__Material provided__:
== Segment start ==
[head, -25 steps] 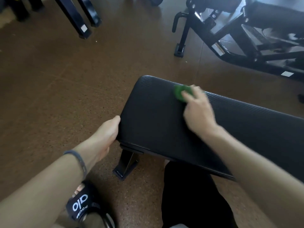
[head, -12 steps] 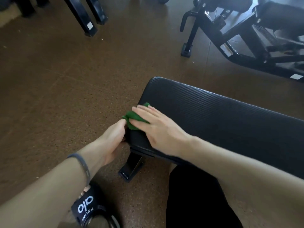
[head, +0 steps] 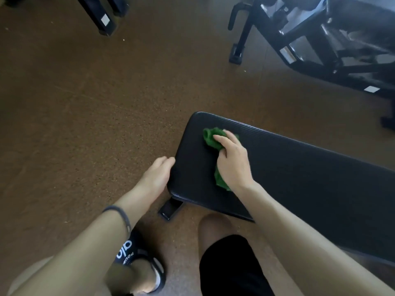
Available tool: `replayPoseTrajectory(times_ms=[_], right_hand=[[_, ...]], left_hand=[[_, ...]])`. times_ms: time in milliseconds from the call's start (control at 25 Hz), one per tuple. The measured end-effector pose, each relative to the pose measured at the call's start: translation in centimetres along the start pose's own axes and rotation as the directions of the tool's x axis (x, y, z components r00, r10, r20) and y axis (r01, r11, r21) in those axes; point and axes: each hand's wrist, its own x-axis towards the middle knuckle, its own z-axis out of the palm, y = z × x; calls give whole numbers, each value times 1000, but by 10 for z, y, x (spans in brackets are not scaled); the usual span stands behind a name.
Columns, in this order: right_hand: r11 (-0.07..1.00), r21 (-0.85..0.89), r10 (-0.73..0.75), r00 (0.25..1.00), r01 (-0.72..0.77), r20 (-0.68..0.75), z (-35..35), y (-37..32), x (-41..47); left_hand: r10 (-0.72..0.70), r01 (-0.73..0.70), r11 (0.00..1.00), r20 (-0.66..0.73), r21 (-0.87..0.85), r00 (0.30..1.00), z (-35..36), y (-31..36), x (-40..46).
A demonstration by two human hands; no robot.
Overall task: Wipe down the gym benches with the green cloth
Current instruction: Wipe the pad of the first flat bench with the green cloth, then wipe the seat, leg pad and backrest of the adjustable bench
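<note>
A black padded flat gym bench (head: 299, 167) runs from the centre to the right edge. A crumpled green cloth (head: 212, 138) lies on its top near the left end. My right hand (head: 232, 162) grips the cloth and presses it on the pad; green shows past the fingertips and under the wrist. My left hand (head: 157, 176) rests against the bench's left end edge, fingers fairly straight, thumb hidden. A dark band sits on that wrist.
Brown speckled rubber floor (head: 85, 114) surrounds the bench. A black machine frame (head: 310, 39) stands at the back right, two black steel legs (head: 102, 16) at the back left. The bench's foot (head: 170, 209), my sandalled foot (head: 136, 265) and my knee lie below.
My right hand has drawn the cloth from the near left corner of the pad toward the middle of the left end. The left hand stays at the end edge.
</note>
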Motion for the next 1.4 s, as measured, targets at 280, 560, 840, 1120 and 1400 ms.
replayPoseTrajectory(times_ms=[280, 560, 840, 1120, 1400], right_hand=[[92, 775, 204, 773, -625, 600, -98, -156, -72], [468, 694, 251, 835, -547, 489, -177, -294, -84], [699, 602, 262, 922, -386, 287, -223, -365, -52], [766, 574, 132, 945, -290, 301, -260, -384, -42], [732, 619, 157, 954, -285, 254, -310, -376, -12]], left_hand=[[-12, 62, 961, 183, -271, 983, -37, 111, -120], [113, -83, 977, 147, -196, 983, -105, 207, -217], [379, -448, 829, 253, 334, 890, -189, 289, -247], [386, -590, 599, 451, 542, 805, -206, 353, -248], [387, -596, 667, 475, 447, 790, -177, 407, -249]])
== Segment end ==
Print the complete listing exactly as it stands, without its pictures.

[head, -25 steps] 
[head, -12 steps] 
[head, +0 steps] 
Available tool: `replayPoseTrajectory(times_ms=[_], right_hand=[[_, ...]], left_hand=[[_, ...]])`. times_ms: time in milliseconds from the call's start (control at 25 Hz), one per tuple. The measured end-effector pose, each relative to the pose measured at the call's start: translation in centimetres along the start pose's own axes and rotation as the directions of the tool's x axis (x, y, z components r00, r10, r20) and y axis (r01, r11, r21) in those axes; point and axes: each hand's wrist, its own x-axis towards the middle knuckle, its own z-axis out of the palm, y = z × x; calls give whole numbers, each value times 1000, but by 10 for z, y, x (spans in brackets are not scaled); the usual span stands behind a name.
Columns, in this order: right_hand: r11 (-0.07..1.00), r21 (-0.85..0.89), r10 (-0.73..0.75), r00 (0.25..1.00), r01 (-0.72..0.77), r20 (-0.68..0.75), z (-35..35), y (-37..32), x (-41..47); left_hand: r10 (-0.72..0.70), r01 (-0.73..0.70), r11 (0.00..1.00), r20 (-0.66..0.73), r21 (-0.87..0.85), r00 (0.30..1.00), z (-35..36), y (-31..36), x (-40..46).
A demonstration by two human hands; no robot.
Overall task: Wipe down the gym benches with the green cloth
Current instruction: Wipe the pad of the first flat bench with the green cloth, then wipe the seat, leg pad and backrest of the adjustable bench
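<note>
A black padded flat gym bench (head: 299, 167) runs from the centre to the right edge. A crumpled green cloth (head: 212, 138) lies on its top near the left end. My right hand (head: 232, 162) grips the cloth and presses it on the pad; green shows past the fingertips and under the wrist. My left hand (head: 157, 176) rests against the bench's left end edge, fingers fairly straight, thumb hidden. A dark band sits on that wrist.
Brown speckled rubber floor (head: 85, 114) surrounds the bench. A black machine frame (head: 310, 39) stands at the back right, two black steel legs (head: 102, 16) at the back left. The bench's foot (head: 170, 209), my sandalled foot (head: 136, 265) and my knee lie below.
My right hand has drawn the cloth from the near left corner of the pad toward the middle of the left end. The left hand stays at the end edge.
</note>
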Motion for the next 1.4 s, as measured, targets at 280, 560, 840, 1120 and 1400 ms.
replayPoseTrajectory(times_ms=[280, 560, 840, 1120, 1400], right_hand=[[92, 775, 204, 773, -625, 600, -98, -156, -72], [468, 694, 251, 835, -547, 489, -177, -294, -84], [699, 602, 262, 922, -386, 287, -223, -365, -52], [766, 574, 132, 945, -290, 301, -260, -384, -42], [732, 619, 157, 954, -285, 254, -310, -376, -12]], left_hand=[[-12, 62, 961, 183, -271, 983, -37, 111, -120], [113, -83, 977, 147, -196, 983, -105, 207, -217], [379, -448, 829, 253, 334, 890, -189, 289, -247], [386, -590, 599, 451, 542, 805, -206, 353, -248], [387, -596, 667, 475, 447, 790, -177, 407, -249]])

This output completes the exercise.